Obecnie do deprecjacji euro, które od początku tygodnia traci na wartości w relacji do wszystkich walut G-10 poza nowozelandzkim dolarem, przyczynia się odwlekanie przez gabinet Mariano Rajoya nieuniknionego – zwrócenia się o międzynarodową pomoc, głębsza niż oczekiwano recesja we Włoszech, a osłabienie wspólnej waluty spotęgowane zostało przez słabszy odczyt niemieckiego indeksu Ifo. Niekorzystnie na rynkach ryzykownych aktywów oraz walut odbija się również wzrost napięcia politycznego na linii Japonia – Chiny.
Kurs EUR/USD testuje poziom 23,6 proc. zniesienia Fibonacciego wzrostów rozpoczętych na przełomie lipca i sierpnia usytuowany w okolicach 1,2910, który wczoraj powstrzymał zniżki. Ważne wsparcie przebiega w okolicach 1,2870. Biorąc pod uwagę znaczne krótkoterminowe wyprzedanie rynku i dywergencję wsparcie powinno zostać obronione. Opór wyznacza 50 – okresowa średnia ruchoma, która przebiega na poziomie 1,2950 oraz górne ograniczenie klina zniżkującego, w którym porusza się kurs (obecnie 1,2970).

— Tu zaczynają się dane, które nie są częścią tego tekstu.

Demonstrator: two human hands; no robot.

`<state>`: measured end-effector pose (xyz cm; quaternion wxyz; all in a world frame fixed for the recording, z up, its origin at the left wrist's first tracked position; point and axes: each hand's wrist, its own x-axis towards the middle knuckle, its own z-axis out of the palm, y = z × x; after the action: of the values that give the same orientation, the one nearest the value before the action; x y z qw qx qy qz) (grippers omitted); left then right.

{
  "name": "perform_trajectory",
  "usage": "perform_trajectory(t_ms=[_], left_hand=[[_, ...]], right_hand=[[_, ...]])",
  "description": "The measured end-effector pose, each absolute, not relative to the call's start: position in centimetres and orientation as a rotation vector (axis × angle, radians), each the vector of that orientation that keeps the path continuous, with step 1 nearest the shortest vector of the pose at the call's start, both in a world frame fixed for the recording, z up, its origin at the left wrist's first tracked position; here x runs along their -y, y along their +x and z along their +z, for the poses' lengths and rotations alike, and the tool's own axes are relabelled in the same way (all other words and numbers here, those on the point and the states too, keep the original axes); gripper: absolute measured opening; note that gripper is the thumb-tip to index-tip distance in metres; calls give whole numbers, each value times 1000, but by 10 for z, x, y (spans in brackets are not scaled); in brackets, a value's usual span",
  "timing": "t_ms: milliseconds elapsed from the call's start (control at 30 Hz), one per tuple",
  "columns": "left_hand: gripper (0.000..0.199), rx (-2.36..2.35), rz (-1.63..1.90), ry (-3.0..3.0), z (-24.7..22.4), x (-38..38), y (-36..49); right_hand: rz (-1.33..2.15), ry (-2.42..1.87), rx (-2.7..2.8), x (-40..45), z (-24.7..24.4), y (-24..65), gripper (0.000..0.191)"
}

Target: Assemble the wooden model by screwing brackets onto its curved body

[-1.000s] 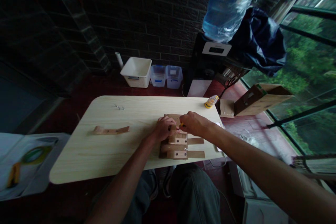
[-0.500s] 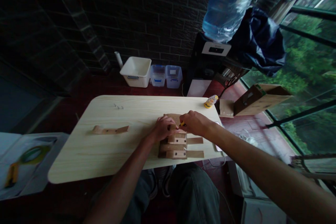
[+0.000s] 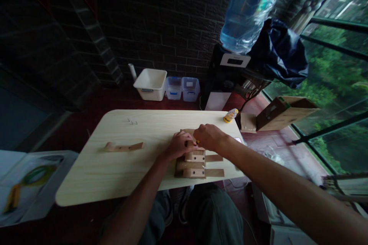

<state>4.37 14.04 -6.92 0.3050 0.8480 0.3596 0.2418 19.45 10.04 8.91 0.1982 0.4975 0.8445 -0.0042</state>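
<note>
A brown cardboard piece (image 3: 190,165) with strips and dark round fasteners lies at the near right part of the pale table (image 3: 94,168). My left hand (image 3: 181,144) is closed on the upper part of this piece, fingers pinching a small brown strip. Right beside it, my right hand (image 3: 208,136) is closed around a small tool with yellow on it (image 3: 198,142), its tip against the strip. The tool is mostly hidden by the fingers. A separate bent brown strip (image 3: 123,147) lies on the table's left half. Small metal bits (image 3: 132,121) lie near the far edge.
A yellow-capped clear container (image 3: 230,115) stands at the table's far right corner. Beyond the table are a white basket (image 3: 151,86), two clear bins (image 3: 182,90) and a water dispenser (image 3: 220,80). An open white box (image 3: 34,187) with yellow items is at the left.
The whole view has shifted, so the table appears slightly lower. My right hand has turned a little, and less of the yellow tool shows. Both hands stay at the cardboard piece.
</note>
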Motion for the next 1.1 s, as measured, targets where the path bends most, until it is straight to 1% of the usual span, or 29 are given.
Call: perform_trajectory(t_ms=[400,767,1100], left_hand=[[26,-937,586,2280,-69,-142,42],[22,-983,611,2251,-69,-139,43],[22,-978,598,2274,-72,-140,43]], right_hand=[[-33,1411,-2387,-96,75,201,26],[-72,1381,-2363,-104,73,199,32],[-62,1370,-2367,-102,71,198,30]])
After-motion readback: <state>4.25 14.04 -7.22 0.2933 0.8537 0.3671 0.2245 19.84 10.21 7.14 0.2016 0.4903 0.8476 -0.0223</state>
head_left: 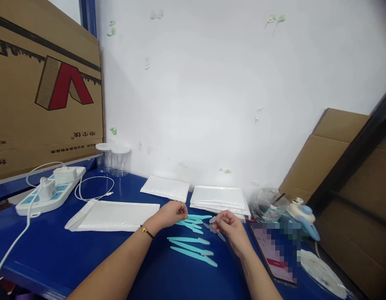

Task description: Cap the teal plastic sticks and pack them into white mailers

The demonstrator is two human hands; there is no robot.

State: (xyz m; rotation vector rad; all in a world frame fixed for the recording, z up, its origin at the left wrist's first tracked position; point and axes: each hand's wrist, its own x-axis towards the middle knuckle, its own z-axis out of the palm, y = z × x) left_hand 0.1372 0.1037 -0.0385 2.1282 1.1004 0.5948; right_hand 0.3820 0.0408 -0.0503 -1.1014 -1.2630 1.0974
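Note:
My left hand [171, 214] is closed in a pinch at the handle end of a teal eyebrow razor [199, 216], whose blade end points right. Beneath it lie several more teal razors [191, 226] in a loose, overlapping pile. Closer to me, three teal razors [193, 250] are spread out on the blue table. My right hand [229, 227] has its fingers pinched at a small clear plastic cap [213, 219], close to the tip of the razor. Other clear caps [221, 236] lie below these fingertips, partly covered by the hand.
White padded envelopes [118, 216] lie at left, with more stacked [218, 196] by the wall. A power strip [52, 191] with cables, clear jars [120, 161], a phone [272, 254], a plastic bag [268, 204] and a roll of white labels [322, 273] surround the blue tabletop [118, 260].

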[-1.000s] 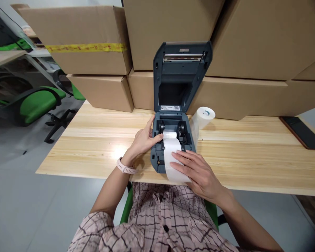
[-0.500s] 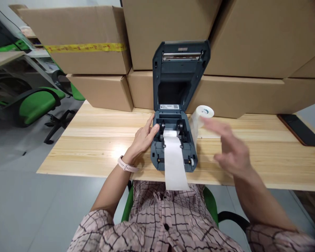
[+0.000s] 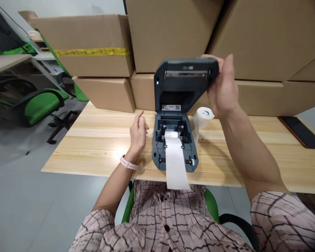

Konsumenci w USA mniej optymistyczni niż w Niemczech
W Niemczech zaufanie konsumentów utrzymało się na tym samym poziomie, co pokazuje, że konsumenci patrzą na przyszłość z większym optymizmem niż przedsiębiorcy. Zupełnie inna jest sytuacja po drugiej stronie Atlantyku. Po południu w USA opublikowany zostanie indeks zaufania konsumentów Conference Board. Wskaźnik od lutego bieżącego roku znajduje się w trendzie spadkowym. Poprzednia wartość wyniosła 60,6 pkt. Rynek oczekuje wzrostu indeksu o 2,3 pkt. Oczekiwania te są uformowane na podstawie pozytywnego wstępnego odczytu indeksu Uniwersytetu Michigan, który osiągnął wartość 79,2 pkt. (wobec prognozowanych 74 pkt.). Wydaje się, że rozpoczęcie luzowania ilościowego przez Fed powinno wesprzeć nastroje amerykańskich konsumentów, tym bardziej że QE3 daje gwarancje, że zakupy aktywów będą trwały do momentu trwałej poprawy na rynku pracy, która poprawiłaby dochody Amerykanów. Indeks nastrojów konsumentów jest wysoko skorelowany z wydatkami, dodatkowo o wadze tego odczytu świadczy to, że sezon powrotu do szkół jest dobrym predykatorem zakupów w czasie świąt bożonarodzeniowych. Za poprawą nastrojów konsumentów nie przemawia wzrost średniej miesięcznej ceny paliw, która w ciągu dwóch miesięcy zwiększyła się o 11,67 proc. Inną przeszkodą jest trudniejsza sytuacja na rynku pracy – miesięczna średnia wniosków o zasiłek dla bezrobotnych wzrosła po raz trzeci z rzędu (obecnie wynosi ona 378 tys.). W dalszym horyzoncie za pogorszeniem się nastrojów przemawia wizja oszczędności budżetowych wymuszonych przez trudną sytuację budżetu, czyli tzw. fiscal cliff.